- **Exercise instructions**:
Print the listing again exactly, leaving nothing out.

- **Data extract**:
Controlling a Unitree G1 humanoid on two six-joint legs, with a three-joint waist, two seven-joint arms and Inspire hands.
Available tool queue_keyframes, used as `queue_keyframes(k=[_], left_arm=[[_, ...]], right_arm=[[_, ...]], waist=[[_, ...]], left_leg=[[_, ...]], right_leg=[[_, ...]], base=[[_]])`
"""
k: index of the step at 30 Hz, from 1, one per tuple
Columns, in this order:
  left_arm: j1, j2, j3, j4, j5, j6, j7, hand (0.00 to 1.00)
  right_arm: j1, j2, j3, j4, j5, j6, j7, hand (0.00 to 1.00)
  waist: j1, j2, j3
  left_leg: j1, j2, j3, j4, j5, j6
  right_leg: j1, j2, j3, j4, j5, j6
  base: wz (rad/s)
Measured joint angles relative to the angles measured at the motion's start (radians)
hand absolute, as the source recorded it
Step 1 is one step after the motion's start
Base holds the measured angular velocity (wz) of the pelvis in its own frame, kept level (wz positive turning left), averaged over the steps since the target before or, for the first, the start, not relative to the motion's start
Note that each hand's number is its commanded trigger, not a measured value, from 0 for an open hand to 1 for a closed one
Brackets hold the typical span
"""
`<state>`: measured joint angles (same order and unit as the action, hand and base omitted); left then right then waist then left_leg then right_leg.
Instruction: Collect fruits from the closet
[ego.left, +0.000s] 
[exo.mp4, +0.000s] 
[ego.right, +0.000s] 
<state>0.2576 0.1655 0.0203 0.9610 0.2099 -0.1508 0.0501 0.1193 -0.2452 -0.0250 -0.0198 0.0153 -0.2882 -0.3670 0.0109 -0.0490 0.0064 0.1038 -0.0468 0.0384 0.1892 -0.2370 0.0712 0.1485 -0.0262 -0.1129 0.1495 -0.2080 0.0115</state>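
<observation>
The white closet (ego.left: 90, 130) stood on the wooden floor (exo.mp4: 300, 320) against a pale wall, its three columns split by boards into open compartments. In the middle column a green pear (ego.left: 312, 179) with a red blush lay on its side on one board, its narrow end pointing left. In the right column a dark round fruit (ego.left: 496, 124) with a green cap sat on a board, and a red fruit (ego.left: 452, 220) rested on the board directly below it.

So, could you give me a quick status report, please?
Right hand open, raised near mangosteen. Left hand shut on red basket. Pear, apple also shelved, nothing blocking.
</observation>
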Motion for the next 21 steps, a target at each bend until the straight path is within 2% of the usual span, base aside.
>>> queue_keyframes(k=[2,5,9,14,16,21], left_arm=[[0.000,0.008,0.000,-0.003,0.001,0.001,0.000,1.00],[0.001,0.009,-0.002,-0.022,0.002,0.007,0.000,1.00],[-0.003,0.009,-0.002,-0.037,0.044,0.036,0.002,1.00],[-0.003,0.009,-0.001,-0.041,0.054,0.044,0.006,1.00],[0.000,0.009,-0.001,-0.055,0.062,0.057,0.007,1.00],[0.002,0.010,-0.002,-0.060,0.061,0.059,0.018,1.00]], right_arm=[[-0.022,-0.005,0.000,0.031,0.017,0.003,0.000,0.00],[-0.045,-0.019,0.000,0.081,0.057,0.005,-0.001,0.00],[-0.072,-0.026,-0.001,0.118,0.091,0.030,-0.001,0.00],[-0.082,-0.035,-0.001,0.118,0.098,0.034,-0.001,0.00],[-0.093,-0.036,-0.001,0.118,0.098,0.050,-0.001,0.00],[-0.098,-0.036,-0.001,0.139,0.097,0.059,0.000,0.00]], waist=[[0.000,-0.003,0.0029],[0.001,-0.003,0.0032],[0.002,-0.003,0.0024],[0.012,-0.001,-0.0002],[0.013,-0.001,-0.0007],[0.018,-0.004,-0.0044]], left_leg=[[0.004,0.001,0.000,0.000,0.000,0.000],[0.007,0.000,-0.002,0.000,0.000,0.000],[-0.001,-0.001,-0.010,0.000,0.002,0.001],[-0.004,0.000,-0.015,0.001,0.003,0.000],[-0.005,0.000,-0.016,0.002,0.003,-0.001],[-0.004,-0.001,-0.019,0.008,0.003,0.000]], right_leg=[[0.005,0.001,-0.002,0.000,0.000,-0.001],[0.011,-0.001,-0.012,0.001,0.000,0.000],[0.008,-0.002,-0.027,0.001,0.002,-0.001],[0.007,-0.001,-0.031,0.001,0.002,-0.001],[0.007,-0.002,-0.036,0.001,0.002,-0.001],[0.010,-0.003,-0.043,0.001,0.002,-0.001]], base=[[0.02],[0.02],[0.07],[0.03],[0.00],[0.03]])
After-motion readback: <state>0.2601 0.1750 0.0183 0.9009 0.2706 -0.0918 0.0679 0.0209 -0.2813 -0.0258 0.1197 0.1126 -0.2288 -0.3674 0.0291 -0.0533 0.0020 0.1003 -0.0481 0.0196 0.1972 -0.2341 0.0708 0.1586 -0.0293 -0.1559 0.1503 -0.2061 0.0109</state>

- **Answer to this task**:
Controlling a Unitree G1 humanoid on two six-joint legs, with a three-joint waist, two seven-joint arms and Inspire hands.
Available tool queue_keyframes, used as `queue_keyframes(k=[_], left_arm=[[_, ...]], right_arm=[[_, ...]], waist=[[_, ...]], left_leg=[[_, ...]], right_leg=[[_, ...]], base=[[_]])`
"""
k: index of the step at 30 Hz, from 1, one per tuple
Columns, in this order:
  left_arm: j1, j2, j3, j4, j5, j6, j7, hand (0.00 to 1.00)
  right_arm: j1, j2, j3, j4, j5, j6, j7, hand (0.00 to 1.00)
  waist: j1, j2, j3
  left_leg: j1, j2, j3, j4, j5, j6
  right_leg: j1, j2, j3, j4, j5, j6
  base: wz (rad/s)
Measured joint angles relative to the angles measured at the motion's start (radians)
hand absolute, as the source recorded it
Step 1 is one step after the motion's start
Base holds the measured angular velocity (wz) of the pelvis in its own frame, kept level (wz positive turning left), averaged over the steps since the target before or, for the first, the start, not relative to the motion's start
Note that each hand's number is its commanded trigger, not a measured value, from 0 for an open hand to 1 for a closed one
Brackets hold the typical span
"""
`<state>`: measured joint angles (same order and unit as the action, hand and base omitted); left then right then waist then left_leg then right_leg.
Instruction: Collect fruits from the closet
[ego.left, +0.000s] 
[exo.mp4, +0.000s] 
[ego.right, +0.000s] 
<state>0.2576 0.1655 0.0203 0.9610 0.2099 -0.1508 0.0501 0.1193 -0.2452 -0.0250 -0.0198 0.0153 -0.2882 -0.3670 0.0109 -0.0490 0.0064 0.1038 -0.0468 0.0384 0.1892 -0.2370 0.0712 0.1485 -0.0262 -0.1129 0.1495 -0.2080 0.0115</state>
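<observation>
The white closet (ego.left: 90, 130) stood on the wooden floor (exo.mp4: 300, 320) against a pale wall, its three columns split by boards into open compartments. In the middle column a green pear (ego.left: 312, 179) with a red blush lay on its side on one board, its narrow end pointing left. In the right column a dark round fruit (ego.left: 496, 124) with a green cap sat on a board, and a red fruit (ego.left: 452, 220) rested on the board directly below it.

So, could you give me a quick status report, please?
Right hand open, raised near mangosteen. Left hand shut on red basket. Pear, apple also shelved, nothing blocking.
</observation>
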Motion for the next 21 steps, a target at each bend until the straight path is within 2% of the usual span, base aside.
>>> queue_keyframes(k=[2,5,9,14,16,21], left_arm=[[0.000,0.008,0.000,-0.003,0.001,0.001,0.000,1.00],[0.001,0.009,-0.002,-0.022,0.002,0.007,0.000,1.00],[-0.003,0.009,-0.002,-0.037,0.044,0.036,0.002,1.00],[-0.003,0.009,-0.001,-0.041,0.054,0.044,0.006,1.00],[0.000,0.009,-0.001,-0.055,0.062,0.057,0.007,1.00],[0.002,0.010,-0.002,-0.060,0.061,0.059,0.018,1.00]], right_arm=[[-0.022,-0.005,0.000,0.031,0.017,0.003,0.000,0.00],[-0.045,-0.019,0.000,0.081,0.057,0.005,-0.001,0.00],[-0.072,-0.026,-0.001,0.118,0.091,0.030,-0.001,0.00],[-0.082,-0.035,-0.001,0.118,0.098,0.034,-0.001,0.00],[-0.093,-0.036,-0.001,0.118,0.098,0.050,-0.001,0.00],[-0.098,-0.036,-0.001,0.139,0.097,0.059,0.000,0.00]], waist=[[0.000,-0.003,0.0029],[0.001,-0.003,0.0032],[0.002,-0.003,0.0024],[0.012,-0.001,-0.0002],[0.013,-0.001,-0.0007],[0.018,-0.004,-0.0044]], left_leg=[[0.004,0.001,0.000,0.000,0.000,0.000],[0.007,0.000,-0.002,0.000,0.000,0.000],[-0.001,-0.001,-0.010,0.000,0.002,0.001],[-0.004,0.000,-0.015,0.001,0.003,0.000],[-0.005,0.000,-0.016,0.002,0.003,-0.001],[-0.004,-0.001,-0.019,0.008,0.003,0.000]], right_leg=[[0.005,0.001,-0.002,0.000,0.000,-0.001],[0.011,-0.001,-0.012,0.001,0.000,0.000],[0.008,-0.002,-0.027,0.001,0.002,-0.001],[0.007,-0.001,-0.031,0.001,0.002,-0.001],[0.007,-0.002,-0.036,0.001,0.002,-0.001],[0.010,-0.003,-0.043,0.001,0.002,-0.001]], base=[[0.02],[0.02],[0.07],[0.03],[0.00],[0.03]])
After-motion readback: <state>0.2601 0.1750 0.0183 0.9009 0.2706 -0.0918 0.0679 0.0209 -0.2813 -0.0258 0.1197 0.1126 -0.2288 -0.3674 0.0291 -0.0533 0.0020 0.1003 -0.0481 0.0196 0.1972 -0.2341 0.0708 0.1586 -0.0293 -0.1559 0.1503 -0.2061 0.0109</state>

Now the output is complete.